Robert Rodriguez and I started off on the wrong foot. The first movie of his that I saw was Desperado, and I didn’t like Desperado. I remember being all psyched about seeing it when it first came out, only to be greatly disappointed later in life when I finally did get to see it, thanks in no small part to the fact that I thought the majority of the movie was going to be guys in mariachi suits with machine gun guitar cases shooting each other for 90 minutes. I think this was the moment I realized that trailers are teasing whores who promise the best fuck of your life only to give you a quick dry hand job then demanding $200 before they have their pimp boyfriend beat you senseless with his cyborg hand and goldfish bearing platform shoes. This pain was eased after finally seeing From Dusk Till Dawn, but then came back harder with all the kiddie fare the man shat out for the next decade or so. I then had hopes that Once Upon A Time In Mexico would redeem it’s master, only to have the hope squeezed out of me in toothpaste tube proportions. Then came Sin City to salve the wound.

Now we have with us Planet Terror, Bobby R’s contribution to his Tarantino collaboration Grindhouse. Cherry (Rose McGowan) is a go-go dancer outta Texas who’s fed up with her job and wants something new. Perhaps a career as a stand-up comedian? Anyway, the little lady runs into her ex-boyfriend Wray at the local BBQ dive and they may be sparking up a renewed interest in each other. Meanwhile, Dr. Dakota Block (Marley Shelton) is in the process of leaving her husband Dr. William Block (Josh Brolin) and running away with her son to go and live with her hot girlfriend. Then, while all of this is going on, at a nearby military base we have US Army Lieutenant Muldoon (Bruce Willis) who’s trying to make a deal with Middle Eastern bio-terrorist/businessman Abby (Naveen Andrews)… who has a real mean streak and a very unhealthy hobby that, well, let’s just say it’s full of natural protein…

Well, things go sour between Muldoon and Abby and the experimental gas that Abby’s been working on is released into the atmosphere, melting the faces of his henchmen and turning everybody in mutated, flesh eating maniacs! As with any standard zombie plague epic, it’s ghouls gone wild as the monsters make their way outward, infecting everybody they can get their bubbling hands on and causing general mayhem, including one victim who can only be described as “Mmmmm, Fergalicious”. The big thing that everybody’s looking forward to here though is the loss of Cherry’s leg, as it results in the equal parts absurdly hilarious and obscenely cool “machine gun leg” that’s become the movie’s most infamous characteristic. Don’t expect it right away though, because there’s actually a progression to said machine gun leg and, when it’s all said and done, even the machine gun leg isn’t the last trick in Cherry’s book of artificial limb weaponry…
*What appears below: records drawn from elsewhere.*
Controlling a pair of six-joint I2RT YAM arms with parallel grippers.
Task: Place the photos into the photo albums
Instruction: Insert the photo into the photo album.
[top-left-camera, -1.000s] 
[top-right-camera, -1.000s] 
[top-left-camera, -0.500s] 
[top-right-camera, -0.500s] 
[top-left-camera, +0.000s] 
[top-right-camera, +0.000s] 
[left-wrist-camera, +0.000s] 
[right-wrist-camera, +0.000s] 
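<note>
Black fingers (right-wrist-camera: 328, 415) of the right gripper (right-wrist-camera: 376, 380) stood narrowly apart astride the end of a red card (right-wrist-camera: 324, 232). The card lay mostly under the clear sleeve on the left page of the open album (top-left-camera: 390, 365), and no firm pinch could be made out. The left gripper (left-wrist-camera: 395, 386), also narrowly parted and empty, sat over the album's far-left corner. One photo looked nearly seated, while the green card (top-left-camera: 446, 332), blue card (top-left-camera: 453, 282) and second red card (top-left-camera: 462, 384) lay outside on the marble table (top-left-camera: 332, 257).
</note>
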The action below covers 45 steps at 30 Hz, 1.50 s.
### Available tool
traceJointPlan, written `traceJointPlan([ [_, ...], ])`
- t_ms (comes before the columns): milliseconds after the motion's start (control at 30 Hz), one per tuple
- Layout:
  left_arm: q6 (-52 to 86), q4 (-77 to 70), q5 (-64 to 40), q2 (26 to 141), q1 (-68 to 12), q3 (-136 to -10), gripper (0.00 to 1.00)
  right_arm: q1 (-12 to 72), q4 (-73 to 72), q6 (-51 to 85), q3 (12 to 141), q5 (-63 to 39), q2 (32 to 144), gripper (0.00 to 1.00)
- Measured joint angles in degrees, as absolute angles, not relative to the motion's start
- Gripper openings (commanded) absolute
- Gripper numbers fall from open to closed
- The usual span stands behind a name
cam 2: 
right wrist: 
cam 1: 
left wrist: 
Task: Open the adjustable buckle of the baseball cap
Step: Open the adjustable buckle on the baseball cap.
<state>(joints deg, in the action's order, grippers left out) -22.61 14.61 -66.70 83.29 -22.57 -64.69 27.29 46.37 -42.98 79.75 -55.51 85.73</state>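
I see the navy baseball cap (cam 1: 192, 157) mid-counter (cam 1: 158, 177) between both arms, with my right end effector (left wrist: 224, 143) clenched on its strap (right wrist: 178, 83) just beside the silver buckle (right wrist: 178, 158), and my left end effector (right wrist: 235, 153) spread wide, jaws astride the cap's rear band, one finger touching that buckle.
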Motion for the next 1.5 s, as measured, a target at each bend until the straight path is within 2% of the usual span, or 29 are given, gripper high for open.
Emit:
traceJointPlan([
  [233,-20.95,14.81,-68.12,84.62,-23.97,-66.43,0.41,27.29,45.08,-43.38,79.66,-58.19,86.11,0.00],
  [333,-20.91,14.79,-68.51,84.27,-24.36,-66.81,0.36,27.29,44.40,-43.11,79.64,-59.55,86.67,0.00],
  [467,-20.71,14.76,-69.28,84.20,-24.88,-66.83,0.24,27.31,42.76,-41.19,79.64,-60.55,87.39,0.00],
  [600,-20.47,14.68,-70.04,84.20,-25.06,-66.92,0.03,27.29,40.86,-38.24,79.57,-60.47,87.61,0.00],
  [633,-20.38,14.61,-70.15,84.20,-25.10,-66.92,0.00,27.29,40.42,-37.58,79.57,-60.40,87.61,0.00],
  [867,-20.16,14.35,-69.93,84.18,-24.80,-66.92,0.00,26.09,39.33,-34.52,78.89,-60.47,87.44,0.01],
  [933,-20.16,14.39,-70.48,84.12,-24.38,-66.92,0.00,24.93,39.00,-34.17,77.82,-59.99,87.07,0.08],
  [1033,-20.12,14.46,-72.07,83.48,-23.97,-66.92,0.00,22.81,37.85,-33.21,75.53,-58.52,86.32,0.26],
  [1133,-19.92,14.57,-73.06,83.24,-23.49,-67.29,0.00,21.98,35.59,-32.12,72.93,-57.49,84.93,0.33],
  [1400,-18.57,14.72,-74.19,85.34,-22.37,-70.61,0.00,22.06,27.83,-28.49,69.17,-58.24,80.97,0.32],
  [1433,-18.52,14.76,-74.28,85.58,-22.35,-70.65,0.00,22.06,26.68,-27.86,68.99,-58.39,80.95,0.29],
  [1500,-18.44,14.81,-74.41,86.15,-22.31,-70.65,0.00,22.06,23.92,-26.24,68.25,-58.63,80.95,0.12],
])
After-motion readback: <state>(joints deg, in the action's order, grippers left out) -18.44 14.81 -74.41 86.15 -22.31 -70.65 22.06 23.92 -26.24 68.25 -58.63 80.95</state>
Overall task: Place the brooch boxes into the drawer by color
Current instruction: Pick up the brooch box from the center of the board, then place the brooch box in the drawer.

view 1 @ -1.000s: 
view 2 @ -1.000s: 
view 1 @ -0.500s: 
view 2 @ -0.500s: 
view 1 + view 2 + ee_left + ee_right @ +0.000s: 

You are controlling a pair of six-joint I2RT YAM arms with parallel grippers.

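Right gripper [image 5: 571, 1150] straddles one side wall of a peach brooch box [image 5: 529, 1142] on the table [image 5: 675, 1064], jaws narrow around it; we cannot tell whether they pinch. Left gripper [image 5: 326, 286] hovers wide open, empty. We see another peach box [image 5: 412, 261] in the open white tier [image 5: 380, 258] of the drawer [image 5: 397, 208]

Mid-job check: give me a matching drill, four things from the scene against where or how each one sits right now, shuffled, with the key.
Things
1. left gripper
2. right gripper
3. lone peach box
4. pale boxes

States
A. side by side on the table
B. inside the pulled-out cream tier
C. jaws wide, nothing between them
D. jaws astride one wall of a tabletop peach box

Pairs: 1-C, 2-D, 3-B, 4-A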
Planet Terror is a total action flick “Penthouse Forums” lust letter from Robert Rodriguez to horror movies. Besides the obvious genre comparison to other zombie plague movies, there are plenty of other references that Bobby tosses into the mix for the boils and ghouls to get giddy about when they start pointing them out to each other, including Wray’s reference to his toe truck as “Killdozer”, a painful homage to Fulci’s famous “splinter to the eye” gore whore orgasm circa Zombie, and a great little death scene for Tom Savini himself that pays service to the man’s gory dismemberment work in both Dawn and Day of the Dead. This is how you make a horror tribute movie, not by beating us over the head with non-stop dialogue dedicated to sucking the collective cocks of the old guard, but by giving your tributes celluloid form so those deserving of them can get the thrill of the old “inside joke”.

The gore is excessive and there were a few scenes of pustule-popping action that had one of my movie-going friends literally choking back her lunch. We get incredibly graphic and detailed exploding heads, severed limbs, gun shots wounds, stabbings, the aforementioned pustule poppings, bodies splattered across cars, broken bones, hollowed out heads, and every kind of savage violence you could ask for to be done to a human body. Be warned though, because a dog gets killed in a very brief but very violent manner and there are barf friendly scenes of diseased and melting genitalia. There’s also one death that would be really depressing to see if it weren’t for the fact that you can’t help but laugh in the wacky “oh man, I knew that was gonna happen!” sense.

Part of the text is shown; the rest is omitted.